Leonora, la de la patria de los sueños.
De las imágenes indelebles que nos dejó Leonora Carrington existe una que no pintó y es mi favorita. La conocí por Carlos Monsiváis en uno de esos desayunos sabatinos en la Zona Rosa donde las charlas se dilataban entre las anécdotas más despiadadas y la información que sería noticia los días siguientes.
Después fue Gunther Gerzso quien la puso en la mesa durante una plática cordial en la que me puso al día sobre su vida cuando empezó a pintar ya en forma, porque antes hacia decoraciones y escenografías para películas de directores como Buñuel, John Huston o El Indio Fernández.
Esa imagen surreal, francamente imposible, Gerzso trató de fijarla en uno de sus cuadros. Lo hizo, pero sólo rescató el ambiente que se vivía en la entonces ya legendaria vecindad de Gabino Barreda número 18 en los años 40.
Aunque yo reconstruía en mi cabeza esa imagen de la Carrington, muchos años después Elena Poniatowska la fijó, ahora sí para siempre, con todos sus detalles, en su nove-la Leonora.
Cuenta Poniatowska que un día ya instalada en México, Leonora se detuvo fulminada por un rayo al reconocer, en un terreno baldío, a Remedios Varo, la amiga que había perdido durante la guerra en Europa.
Remedios la invitó a su casa, donde la recibieron pegados con chinches en la pared un dibujo provocador de Picasso, uno fálico de Tanguy y otro de Max Ernst, quien fuera pareja de Leonora. Por supuesto la Carrington se sintió en casa. No pensó, como Gunther Gerzso, que lo que adornaba las paredes eran reproducciones, sino originales.
Ahora que se cumplen 10 años de la muerte de la pintora a quien visitaron en su casa Julio Cortázar, Aldous Huxley, André Bretón y María Félix, a quien echaba las cartas, da gusto saber que la UAM se hizo del inmueble para convertirlo en casa museo.

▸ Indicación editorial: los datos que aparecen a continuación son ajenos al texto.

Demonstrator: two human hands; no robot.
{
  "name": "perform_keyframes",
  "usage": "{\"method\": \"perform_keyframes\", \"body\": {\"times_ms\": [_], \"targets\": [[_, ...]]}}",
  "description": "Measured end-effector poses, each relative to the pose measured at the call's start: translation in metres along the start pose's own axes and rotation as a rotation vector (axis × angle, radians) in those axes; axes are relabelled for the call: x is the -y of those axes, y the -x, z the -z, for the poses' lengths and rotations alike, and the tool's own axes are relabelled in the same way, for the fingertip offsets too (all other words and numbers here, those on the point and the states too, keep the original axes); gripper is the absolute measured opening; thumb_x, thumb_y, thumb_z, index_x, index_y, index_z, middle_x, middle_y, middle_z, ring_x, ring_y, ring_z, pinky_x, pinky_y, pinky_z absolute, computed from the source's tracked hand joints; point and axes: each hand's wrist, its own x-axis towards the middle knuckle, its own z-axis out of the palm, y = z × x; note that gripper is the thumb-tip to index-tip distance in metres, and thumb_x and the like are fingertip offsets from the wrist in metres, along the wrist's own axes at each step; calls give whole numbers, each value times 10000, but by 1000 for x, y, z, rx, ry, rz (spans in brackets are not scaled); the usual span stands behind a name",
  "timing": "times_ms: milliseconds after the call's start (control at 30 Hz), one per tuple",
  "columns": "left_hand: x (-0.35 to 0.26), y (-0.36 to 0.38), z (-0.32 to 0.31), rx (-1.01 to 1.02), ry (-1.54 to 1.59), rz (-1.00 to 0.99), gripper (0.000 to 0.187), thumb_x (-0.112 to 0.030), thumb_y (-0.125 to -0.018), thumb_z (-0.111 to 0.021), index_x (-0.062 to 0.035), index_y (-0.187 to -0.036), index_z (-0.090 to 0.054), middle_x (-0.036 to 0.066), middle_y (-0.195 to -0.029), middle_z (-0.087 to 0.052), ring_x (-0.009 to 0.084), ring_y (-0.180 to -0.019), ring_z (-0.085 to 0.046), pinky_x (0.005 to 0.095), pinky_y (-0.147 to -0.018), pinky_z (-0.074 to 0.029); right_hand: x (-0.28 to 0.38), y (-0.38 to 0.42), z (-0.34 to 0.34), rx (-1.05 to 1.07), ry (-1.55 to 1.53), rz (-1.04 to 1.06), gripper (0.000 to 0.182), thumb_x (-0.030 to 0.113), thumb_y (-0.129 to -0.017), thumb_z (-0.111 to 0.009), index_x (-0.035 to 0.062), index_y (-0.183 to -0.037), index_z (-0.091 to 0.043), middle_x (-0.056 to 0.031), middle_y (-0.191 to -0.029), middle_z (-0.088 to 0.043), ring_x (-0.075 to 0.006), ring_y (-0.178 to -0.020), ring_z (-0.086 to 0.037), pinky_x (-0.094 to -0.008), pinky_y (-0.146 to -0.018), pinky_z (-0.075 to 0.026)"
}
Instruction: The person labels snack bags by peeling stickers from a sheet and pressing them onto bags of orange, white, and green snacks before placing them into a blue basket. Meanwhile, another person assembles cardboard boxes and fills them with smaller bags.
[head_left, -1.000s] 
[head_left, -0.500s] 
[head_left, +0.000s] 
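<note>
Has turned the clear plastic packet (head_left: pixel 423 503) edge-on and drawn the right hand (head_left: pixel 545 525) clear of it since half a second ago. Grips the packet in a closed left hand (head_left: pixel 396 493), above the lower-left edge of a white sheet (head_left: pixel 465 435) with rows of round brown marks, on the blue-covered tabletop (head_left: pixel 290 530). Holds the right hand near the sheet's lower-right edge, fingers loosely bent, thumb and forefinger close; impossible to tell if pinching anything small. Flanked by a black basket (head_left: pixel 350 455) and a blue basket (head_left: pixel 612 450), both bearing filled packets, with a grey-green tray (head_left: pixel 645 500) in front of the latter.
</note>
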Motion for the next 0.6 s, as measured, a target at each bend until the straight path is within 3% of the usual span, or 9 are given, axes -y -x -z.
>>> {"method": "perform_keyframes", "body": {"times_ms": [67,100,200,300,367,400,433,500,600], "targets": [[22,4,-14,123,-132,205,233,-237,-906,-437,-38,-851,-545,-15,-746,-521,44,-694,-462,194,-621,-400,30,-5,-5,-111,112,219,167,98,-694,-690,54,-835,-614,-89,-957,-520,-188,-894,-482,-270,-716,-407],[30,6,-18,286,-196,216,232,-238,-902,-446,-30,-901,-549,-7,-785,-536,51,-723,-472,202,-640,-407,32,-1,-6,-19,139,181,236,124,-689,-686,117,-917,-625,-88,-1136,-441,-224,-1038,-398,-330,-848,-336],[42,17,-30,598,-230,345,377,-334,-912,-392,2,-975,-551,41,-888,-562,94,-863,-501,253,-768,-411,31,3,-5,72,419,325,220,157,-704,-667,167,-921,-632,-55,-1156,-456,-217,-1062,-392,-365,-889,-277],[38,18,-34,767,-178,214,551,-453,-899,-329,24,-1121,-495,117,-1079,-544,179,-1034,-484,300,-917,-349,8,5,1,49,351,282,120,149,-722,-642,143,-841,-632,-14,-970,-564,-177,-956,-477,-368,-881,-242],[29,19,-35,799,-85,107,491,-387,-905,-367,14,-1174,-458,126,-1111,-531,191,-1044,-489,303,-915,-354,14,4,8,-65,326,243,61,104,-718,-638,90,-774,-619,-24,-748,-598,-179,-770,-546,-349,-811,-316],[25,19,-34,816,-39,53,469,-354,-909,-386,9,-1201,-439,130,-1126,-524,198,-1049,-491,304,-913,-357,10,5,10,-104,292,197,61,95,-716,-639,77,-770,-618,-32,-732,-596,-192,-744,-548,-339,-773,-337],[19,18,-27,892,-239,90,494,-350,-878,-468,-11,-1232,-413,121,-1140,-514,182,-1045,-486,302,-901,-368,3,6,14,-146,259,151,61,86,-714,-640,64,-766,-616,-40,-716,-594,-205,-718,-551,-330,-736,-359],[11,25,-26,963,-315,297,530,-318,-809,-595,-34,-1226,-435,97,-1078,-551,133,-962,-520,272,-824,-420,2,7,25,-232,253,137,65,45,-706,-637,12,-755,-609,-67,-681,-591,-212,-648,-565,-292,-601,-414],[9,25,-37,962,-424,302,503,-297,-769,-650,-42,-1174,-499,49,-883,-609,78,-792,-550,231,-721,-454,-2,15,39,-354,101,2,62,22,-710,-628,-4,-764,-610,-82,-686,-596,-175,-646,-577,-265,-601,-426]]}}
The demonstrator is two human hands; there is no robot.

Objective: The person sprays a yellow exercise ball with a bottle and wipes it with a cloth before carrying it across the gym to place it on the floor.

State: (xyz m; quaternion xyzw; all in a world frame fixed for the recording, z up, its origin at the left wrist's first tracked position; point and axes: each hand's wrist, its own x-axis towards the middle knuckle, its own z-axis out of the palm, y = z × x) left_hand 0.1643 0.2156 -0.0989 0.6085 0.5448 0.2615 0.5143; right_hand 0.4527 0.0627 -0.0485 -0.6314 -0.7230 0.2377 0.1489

No sólo eso: un eficiente equipo de universitarios de esa institución construyó un sitio web dedicado a la pintora. En el recorrido virtual de su casa se da cuenta mediante programas interactivos de su vida y de su obra.
La obra de Leonora Carrington, decía el poeta Luis Cardoza y Aragón, está llena de hipótesis y obsesiones: es nostalgia, expectación, perplejidad; vive lacerada de enigmas y recuerdos, muchos de ellos, imaginarios.
Sus pinturas exploran y reflejan su mundo interior, aquel que la marcó y persiguió toda la vida. La Diosa Blanca, el reino animal, la magia, el ocultismo, así como diversos motivos míticos de la cultura celta, son algunos de los temas recurrentes en su obra. Allí están su idea de la política y del amor, de los animales y de aquellos seres que ingrávidos se desplazan por el aire.
Según Octavio Paz, Leonora Carrington pertenece a la mitología celta y a la mexicana, a la del surrealismo y la de Alicia en el país de los espejos. Su mundo, agrego yo, es la patria de los sueños, esa tierra evanescente donde la libertad hace que todo sea posible.
No me extraña que en 1968, dos meses antes de la masacre de las tres culturas, escribiera en su cuadro Lepidóptera (mariposa) un fragmento de un poema de John Donne donde habla de las victorias pírricas. También escribe en ese cuadro que ella quiere conservar lo que más aprecia: la libertad. Y tal vez la libertad sea la clave para acercarnos mejor a Leonora porque se alejó de sus padres para alcanzarla, del fascismo para no perderla y se puso a pintar un mundo alterno –inconforme con el nuestro– para ser libre.
Por eso no sabía si inventaba esos mundos o ellos la inventaban a ella. Como sea, Leonora pintaba esos mundos en su alma llenos de sortilegios para que pudiéramos verlos en la ventana de sus lienzos.